• Exercise description
Tally the lines in the listing below that include "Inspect". Answer with the count and nothing more.

◆ ◆ ◆ ◆ ◆

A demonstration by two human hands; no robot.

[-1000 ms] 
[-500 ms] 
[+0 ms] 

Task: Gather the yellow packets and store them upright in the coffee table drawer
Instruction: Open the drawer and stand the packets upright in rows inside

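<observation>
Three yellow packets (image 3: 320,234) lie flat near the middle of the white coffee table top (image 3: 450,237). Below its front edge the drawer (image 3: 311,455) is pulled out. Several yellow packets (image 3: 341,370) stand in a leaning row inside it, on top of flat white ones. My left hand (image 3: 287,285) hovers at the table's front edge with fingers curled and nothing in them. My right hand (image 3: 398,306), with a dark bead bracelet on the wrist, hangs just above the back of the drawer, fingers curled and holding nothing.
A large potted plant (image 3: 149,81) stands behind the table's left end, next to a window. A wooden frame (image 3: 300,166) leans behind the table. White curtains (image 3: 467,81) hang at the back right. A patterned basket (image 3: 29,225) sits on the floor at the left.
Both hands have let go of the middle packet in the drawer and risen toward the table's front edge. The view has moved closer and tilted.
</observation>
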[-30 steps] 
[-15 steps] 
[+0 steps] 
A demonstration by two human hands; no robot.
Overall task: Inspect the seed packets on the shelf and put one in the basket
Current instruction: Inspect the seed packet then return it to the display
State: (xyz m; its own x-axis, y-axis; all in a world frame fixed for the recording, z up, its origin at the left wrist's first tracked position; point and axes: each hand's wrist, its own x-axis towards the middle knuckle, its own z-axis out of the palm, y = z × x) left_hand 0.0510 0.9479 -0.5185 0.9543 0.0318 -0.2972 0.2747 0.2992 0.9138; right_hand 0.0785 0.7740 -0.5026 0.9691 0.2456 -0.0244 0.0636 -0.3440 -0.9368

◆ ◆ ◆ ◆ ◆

• Result
2